The rotary screw compressor falls under the category of positive displacement compressors. These pumps work by applying increasing cavity in the suction side and a decreasing cavity on the discharge side of the hose. The gas trapped inside the positive displacement machine is normally of fixed volume and it is often displaced into the discharge manifold.
The two most common compressors used today include the reciprocating piston and the rotary screw. Unlike the reciprocating piston which is heavy and uses valves, the rotary screw compressor does not use valves and is much lighter in weight. Moreover, the rotary screw is pulsation free allowing the user to save in maintaining the design efficiency of the compressor over a longer operational time because the rotors never come in contact with each other.
The rotary screw compressor has two intermeshing helical rotors housed within the machine.
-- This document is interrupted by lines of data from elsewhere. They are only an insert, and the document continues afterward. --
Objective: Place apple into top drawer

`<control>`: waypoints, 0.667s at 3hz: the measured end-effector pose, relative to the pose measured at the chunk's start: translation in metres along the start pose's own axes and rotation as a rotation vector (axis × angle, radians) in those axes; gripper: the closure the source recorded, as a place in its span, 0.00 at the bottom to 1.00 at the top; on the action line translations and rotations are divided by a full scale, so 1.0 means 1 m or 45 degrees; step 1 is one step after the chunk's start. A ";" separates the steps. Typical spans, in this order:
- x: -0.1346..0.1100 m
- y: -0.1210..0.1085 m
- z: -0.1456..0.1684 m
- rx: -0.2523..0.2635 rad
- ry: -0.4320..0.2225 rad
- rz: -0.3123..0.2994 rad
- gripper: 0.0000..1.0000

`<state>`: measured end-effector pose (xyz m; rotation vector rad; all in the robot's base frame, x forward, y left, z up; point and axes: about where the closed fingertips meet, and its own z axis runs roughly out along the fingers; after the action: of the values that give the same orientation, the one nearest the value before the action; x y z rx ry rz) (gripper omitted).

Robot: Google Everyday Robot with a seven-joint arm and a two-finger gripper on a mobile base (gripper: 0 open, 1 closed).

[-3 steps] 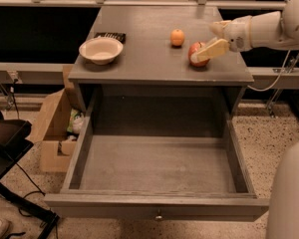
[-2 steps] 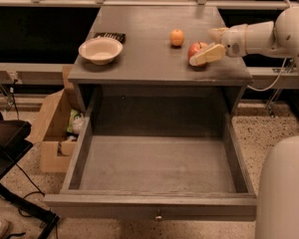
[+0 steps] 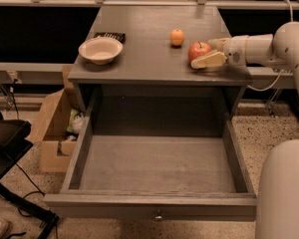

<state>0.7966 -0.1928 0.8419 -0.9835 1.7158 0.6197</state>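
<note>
Your gripper (image 3: 205,53): over cabinet top (image 3: 139,44), right side | jaws: spread apart, nothing lifted | apple (image 3: 198,49): resting between them | top drawer (image 3: 154,203): open.

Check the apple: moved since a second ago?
No. The apple still sits right of the orange on the cabinet top; gripper at its right side.

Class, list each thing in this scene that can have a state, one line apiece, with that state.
top drawer, pulled fully open, nothing inside.
apple, upright on the cabinet top, stem up, not yet in the drawer.
hand, at the apple, right side of the cabinet top.
bowl, upright and empty.
orange fruit, resting loose on the cabinet top.
cardboard box, open on the floor.
</note>
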 end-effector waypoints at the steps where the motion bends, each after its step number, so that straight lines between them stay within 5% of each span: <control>1: -0.005 -0.003 -0.012 0.031 -0.026 -0.012 0.40; 2: -0.030 -0.003 -0.037 0.078 -0.041 -0.083 0.63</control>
<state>0.7851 -0.2138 0.8828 -0.9772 1.6582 0.5346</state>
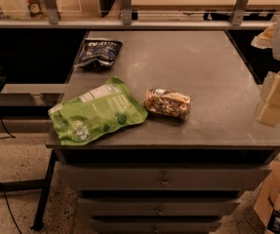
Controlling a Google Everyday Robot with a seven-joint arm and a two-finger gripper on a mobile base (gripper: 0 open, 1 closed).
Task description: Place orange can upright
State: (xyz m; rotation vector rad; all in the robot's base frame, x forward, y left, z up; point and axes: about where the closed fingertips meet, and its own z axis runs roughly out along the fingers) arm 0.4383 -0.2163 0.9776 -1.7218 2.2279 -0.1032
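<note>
Sideways, the orange can (168, 103) is laid on the grey table (203, 67).
It is flanked at 9 o'clock by the green pouch (98, 112); the gripper (274, 99) is seen well apart at 3 o'clock, and its grip cannot be told.

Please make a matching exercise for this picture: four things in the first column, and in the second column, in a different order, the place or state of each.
Column one
1. orange can
2. green pouch
3. dark blue snack bag
4. hand

Column two
A. at the right edge of the view, by the right side of the table
B. lying on its side, near the middle of the table
C. at the far left of the table
D. flat at the front left corner

Pairs: 1-B, 2-D, 3-C, 4-A.
</note>
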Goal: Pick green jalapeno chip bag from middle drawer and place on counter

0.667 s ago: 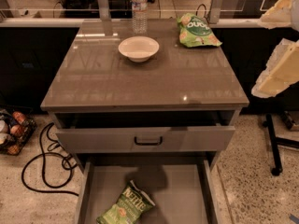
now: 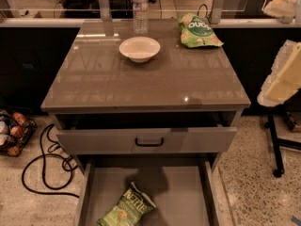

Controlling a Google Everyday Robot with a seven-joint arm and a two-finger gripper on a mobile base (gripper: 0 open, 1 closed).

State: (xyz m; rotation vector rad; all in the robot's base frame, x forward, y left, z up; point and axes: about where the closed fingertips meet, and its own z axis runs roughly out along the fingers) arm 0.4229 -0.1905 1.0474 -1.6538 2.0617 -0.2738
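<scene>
The arm shows only as pale, cream-coloured shapes at the right edge, well off to the side of the cabinet. One piece (image 2: 284, 1) sits in the top corner. Below it a larger slanted block, which seems to be the gripper (image 2: 283, 79), hangs at about the height of the counter (image 2: 141, 86), beyond its right edge and touching nothing. Whether the gripper is released or clenched cannot be told.

The green jalapeno chip bag (image 2: 126, 212) lies flat on the floor of the pulled-out middle drawer (image 2: 183, 192), in the front-left part, close to the left wall. Its long axis runs diagonally, with the end bearing the white lettering pointing toward the back right and the other end toward the front left (that end reaches the bottom edge of the view).

Above it the upper drawer (image 2: 94, 142) with a black handle (image 2: 149, 142) stands slightly open. On the counter are a white bowl (image 2: 139, 48), a water bottle (image 2: 140, 6) behind it, and a paler green bag (image 2: 198, 32) at the back right. Black cables (image 2: 40, 166) lie on the floor at the left.
</scene>
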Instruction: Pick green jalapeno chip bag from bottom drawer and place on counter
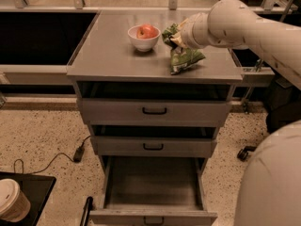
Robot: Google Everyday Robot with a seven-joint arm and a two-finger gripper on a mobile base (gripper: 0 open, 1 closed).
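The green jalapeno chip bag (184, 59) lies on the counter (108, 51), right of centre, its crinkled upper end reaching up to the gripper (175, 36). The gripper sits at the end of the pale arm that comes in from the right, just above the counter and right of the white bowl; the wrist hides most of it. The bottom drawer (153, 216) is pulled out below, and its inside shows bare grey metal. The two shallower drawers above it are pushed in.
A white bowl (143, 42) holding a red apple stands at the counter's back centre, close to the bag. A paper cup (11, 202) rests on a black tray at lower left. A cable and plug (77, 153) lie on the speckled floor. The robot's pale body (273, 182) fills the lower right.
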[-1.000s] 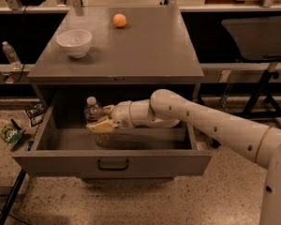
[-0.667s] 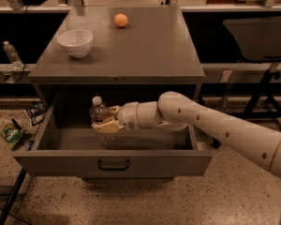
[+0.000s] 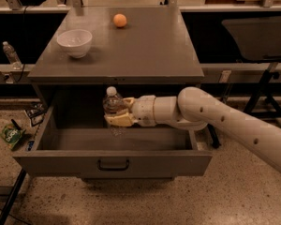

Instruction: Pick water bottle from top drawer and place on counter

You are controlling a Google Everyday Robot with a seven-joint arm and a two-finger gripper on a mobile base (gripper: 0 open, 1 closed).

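Note:
The water bottle [image 3: 112,102] is clear with a white cap and stands upright inside the open top drawer [image 3: 113,161], raised above the drawer floor. My gripper [image 3: 116,112] reaches in from the right and is shut on the bottle's body, with cream fingers [image 3: 119,121] around it. The white arm stretches away to the right. The grey counter [image 3: 145,46] lies just above and behind the bottle. The bottle's lower part is partly hidden by the fingers.
A white bowl [image 3: 75,42] stands on the counter's left side and an orange ball [image 3: 120,20] at its back. A smaller clear bottle [image 3: 10,54] stands on a ledge at far left. A green packet [image 3: 11,136] lies on the floor at left.
My gripper has moved up and a little to the right with the water bottle in it, so the bottle now sits higher in the drawer, its cap near the counter's front edge.

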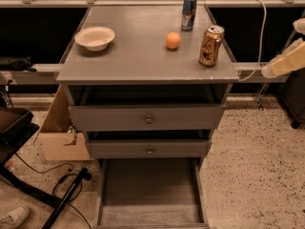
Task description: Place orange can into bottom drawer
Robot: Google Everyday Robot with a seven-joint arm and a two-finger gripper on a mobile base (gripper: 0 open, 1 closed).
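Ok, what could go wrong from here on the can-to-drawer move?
1. The orange can stands near the right front corner of the cabinet top. The gripper, off to the right and apart from it, could knock it over the edge on approach.
2. The orange fruit and blue can sit close behind; a wide reach might hit them.
3. The bottom drawer lies open below two drawer fronts; the descent could clip them.

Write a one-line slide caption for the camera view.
Orange can stands near the right edge of the cabinet top, bottom drawer open below, gripper apart at far right.
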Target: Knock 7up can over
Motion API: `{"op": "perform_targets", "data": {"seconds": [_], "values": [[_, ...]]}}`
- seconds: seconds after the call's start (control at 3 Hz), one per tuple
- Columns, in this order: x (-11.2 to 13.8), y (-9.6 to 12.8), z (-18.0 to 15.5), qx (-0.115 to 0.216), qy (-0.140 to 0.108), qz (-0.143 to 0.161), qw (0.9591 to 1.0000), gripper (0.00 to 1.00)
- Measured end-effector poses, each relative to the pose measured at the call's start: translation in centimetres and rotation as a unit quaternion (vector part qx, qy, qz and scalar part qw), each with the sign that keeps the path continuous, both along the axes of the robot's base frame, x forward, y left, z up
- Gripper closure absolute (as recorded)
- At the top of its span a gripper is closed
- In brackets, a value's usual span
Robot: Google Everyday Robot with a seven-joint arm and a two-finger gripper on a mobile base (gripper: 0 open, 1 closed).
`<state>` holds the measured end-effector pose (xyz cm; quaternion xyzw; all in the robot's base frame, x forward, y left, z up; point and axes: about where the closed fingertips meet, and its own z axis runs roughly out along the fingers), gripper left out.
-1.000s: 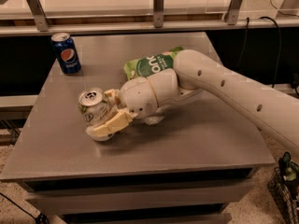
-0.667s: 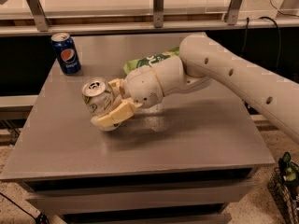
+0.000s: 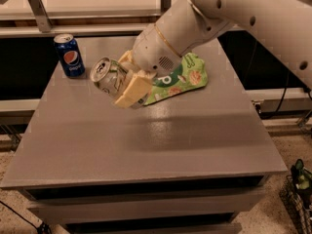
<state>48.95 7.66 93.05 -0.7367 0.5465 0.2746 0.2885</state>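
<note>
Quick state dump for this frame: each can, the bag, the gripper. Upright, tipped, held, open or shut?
7up can: tilted, top facing left, clamped between the gripper's fingers, not lying on the table.
Pepsi can: upright, back left of the table, untouched.
Green chip bag: lying flat behind the gripper.
Gripper: over the table's back left, shut on the 7up can.
</note>
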Motion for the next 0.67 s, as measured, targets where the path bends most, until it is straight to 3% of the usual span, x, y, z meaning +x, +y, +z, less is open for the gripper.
{"op": "perform_targets", "data": {"seconds": [0.33, 0.67], "values": [[0.5, -4.6, 0.8, -0.112, -0.029, -0.036, 0.9926, 0.58], [0.8, -10.3, 0.4, -0.217, -0.039, -0.058, 0.9737, 0.8]]}}
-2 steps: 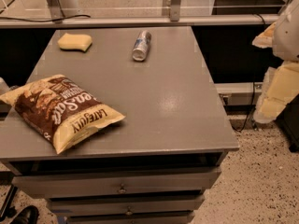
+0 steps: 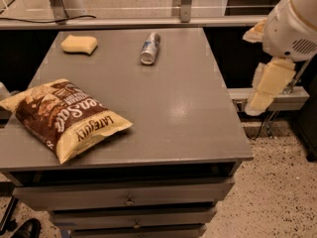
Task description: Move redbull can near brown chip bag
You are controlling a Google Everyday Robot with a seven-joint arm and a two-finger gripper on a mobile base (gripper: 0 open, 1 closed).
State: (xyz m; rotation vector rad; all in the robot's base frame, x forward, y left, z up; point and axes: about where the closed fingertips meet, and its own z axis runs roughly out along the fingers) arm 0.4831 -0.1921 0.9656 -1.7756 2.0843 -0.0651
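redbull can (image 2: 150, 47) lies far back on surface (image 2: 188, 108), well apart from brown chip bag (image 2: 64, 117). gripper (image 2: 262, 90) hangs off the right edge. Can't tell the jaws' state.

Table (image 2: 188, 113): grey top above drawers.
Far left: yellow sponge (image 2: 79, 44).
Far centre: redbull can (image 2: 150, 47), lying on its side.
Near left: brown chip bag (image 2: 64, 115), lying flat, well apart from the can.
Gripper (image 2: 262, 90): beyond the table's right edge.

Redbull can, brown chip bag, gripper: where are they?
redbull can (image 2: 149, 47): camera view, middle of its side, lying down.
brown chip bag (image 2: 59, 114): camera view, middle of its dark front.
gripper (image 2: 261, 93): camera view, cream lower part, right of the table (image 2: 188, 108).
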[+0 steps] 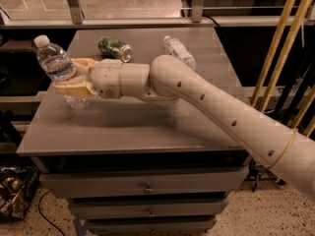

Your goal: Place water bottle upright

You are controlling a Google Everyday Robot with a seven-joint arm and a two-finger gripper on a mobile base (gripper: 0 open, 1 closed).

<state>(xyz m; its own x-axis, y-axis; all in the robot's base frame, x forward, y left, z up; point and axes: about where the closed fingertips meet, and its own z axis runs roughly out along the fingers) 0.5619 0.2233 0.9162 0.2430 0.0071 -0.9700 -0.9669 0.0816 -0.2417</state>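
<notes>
The water bottle [51, 58] is a small clear ribbed bottle with a white cap. It is held near the table's left edge, nearly upright, with the cap leaning up and to the left. My gripper [67, 75] is shut on its lower half, one tan finger [82, 62] behind it and one in front. The bottle's base [76, 101] is at or just above the grey tabletop [128, 127]; I cannot tell if it touches.
A green drink can [114, 48] lies on its side at the back middle. Another clear bottle [179, 51] lies at the back, partly behind my arm. Drawers are under the tabletop. Yellow poles [275, 48] stand at the right.
</notes>
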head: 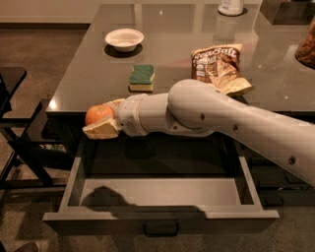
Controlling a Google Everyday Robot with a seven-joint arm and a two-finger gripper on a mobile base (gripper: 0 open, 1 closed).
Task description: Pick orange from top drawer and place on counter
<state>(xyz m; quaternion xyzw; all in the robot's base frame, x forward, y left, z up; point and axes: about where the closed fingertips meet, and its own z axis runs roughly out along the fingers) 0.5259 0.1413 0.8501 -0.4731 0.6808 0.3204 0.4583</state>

The clearance between one rotor and the next and between the rotors and the housing is maintained at 005”. The male rotor is connected through a shaft extension by an engine or an electric motor. In case of oil injected machines, the male rotor drives the female rotor through a thin film of oil. Dry rotary motors on the other hand use a set of timing gears to maintain proper rotation.
The pressure and capacity that the machine can generate is determined by the length and the diameter of the rotors. This means that as you increase the length and diameter of the rotors, so will the capacity and pressure increase. The power applied on the male rotor moves it out of mesh together with the female rotor creating a void which in turn allows gas to be drawn via the inlet ports. As the rotor rotates and creates more interlobe space, the gas continues to expand until it fills the void created. Finally, when the male rotor enters the interlobe space, it compresses the gas conveying it to towards the discharge port. This gas is packaged in grooves and isolated by housing walls. The compression chamber created receives a lubricant which aids in lubrication, cooling and sealing.
As the rotation continues, the rotation causes the gas volume to reduce to the stated design pressure. The compressed gas mixed with the lubricant is finally pumped through the discharge port then it is channeled into a two phase separator whose work is to separate the gas from lubricant. The oil is filtered from the separator and cooled before it is pumped back to the compression chamber for reuse. The best type of oil that can be used in rotary compressors is the hydrocarbon synthetic of ISO 220, 150 or 100 viscosities selected based on the specific gravity of the gas. It is worth noting that the correct analysis of the gas is important during the initial stages because the gas used will dilute the viscosity of the oil.
In conclusion, there are many different types of rotary screw compressors in the market. Your choice should fit your budget and the specifications of your project.